Eotypotherium Temporal range: Early Miocene ~22.5–17 Ma PreꞒ Ꞓ O S D C P T J K Pg N

Scientific classification
- Domain: Eukaryota
- Kingdom: Animalia
- Phylum: Chordata
- Class: Mammalia
- Order: †Notoungulata
- Family: †Mesotheriidae
- Genus: †Eotypotherium Croft, Flynn & Wyss, 2004
- Species: †E. chico
- Binomial name: †Eotypotherium chico Croft, Flynn & Wyss, 2004

= Eotypotherium =

- Genus: Eotypotherium
- Species: chico
- Authority: Croft, Flynn & Wyss, 2004
- Parent authority: Croft, Flynn & Wyss, 2004

Extinct genus of mammals

Eotypotherium is an extinct genus of mammal, belonging to the suborder Typotheria. It lived during the Early Miocene.

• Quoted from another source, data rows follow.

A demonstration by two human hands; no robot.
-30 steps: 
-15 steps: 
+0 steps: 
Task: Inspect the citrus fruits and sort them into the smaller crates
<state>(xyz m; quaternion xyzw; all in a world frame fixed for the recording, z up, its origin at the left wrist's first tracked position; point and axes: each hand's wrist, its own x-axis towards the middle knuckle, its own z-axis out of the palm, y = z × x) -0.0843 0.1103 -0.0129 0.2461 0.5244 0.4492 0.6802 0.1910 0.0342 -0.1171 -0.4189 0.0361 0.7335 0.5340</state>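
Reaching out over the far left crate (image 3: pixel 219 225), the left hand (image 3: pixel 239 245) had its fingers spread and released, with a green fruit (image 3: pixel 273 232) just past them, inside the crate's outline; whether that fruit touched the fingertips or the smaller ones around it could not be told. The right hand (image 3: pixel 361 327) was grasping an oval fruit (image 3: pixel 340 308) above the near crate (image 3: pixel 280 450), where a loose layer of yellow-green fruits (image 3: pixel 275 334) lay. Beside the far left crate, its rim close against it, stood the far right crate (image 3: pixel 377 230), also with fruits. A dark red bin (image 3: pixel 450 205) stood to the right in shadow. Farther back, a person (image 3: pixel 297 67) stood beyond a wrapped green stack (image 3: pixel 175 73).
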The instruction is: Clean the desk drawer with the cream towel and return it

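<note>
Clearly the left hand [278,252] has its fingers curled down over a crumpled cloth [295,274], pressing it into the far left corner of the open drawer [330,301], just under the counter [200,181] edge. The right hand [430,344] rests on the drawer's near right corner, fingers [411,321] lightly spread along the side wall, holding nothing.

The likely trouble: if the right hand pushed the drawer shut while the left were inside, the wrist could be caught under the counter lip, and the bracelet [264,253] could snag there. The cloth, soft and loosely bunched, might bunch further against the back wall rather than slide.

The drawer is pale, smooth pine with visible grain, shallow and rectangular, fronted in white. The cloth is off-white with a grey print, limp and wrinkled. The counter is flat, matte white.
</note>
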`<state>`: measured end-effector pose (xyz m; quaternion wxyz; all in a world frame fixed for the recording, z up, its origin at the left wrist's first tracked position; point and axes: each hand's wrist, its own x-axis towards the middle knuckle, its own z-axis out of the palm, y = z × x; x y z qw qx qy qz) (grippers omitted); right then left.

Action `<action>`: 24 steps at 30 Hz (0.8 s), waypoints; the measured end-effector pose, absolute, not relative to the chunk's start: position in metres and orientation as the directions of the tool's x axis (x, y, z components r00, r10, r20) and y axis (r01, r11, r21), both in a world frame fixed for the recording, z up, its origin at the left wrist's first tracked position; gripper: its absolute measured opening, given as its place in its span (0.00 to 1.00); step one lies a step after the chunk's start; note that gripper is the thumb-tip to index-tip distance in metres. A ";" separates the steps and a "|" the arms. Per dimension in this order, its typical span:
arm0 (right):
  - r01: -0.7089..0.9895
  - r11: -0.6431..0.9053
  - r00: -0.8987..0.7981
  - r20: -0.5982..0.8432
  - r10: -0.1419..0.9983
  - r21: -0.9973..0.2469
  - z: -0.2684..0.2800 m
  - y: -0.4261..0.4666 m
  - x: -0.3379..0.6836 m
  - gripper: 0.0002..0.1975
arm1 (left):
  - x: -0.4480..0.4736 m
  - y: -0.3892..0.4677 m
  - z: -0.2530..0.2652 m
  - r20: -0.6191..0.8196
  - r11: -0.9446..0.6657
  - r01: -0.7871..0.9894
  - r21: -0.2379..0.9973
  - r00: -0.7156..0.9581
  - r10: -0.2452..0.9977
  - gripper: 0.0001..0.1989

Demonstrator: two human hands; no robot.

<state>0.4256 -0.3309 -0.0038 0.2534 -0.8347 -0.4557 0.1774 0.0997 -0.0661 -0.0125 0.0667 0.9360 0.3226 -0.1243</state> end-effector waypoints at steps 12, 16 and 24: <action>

Its fossilized remains were discovered in the Chucal Formation, in the Chilean altiplano, near the Salar de Surire, in South America.

==Etymology==

The name Eotypotherium is composed of the greek prefix "Eo-", meaning "dawn", and of the suffix "-typotherium", an invalid name for the genus Mesotherium, which gave its name to the suborder Typotheria. This name was given due to the relative antiquity of this taxon compared to other Mesotheriidae.

==Description==

The genus is known from various remains of small-sized skulls, with the notable absence of a well-developed zygomatic plate. The first upper incisor presents a groove in its lingual part.

==Holotype==

The holotype, SGOPV 5157, held by the Chilean National Museum of Natural History in Santiago de Chile, includes the right half of a face, with the maxilla and the right zygomatic arch.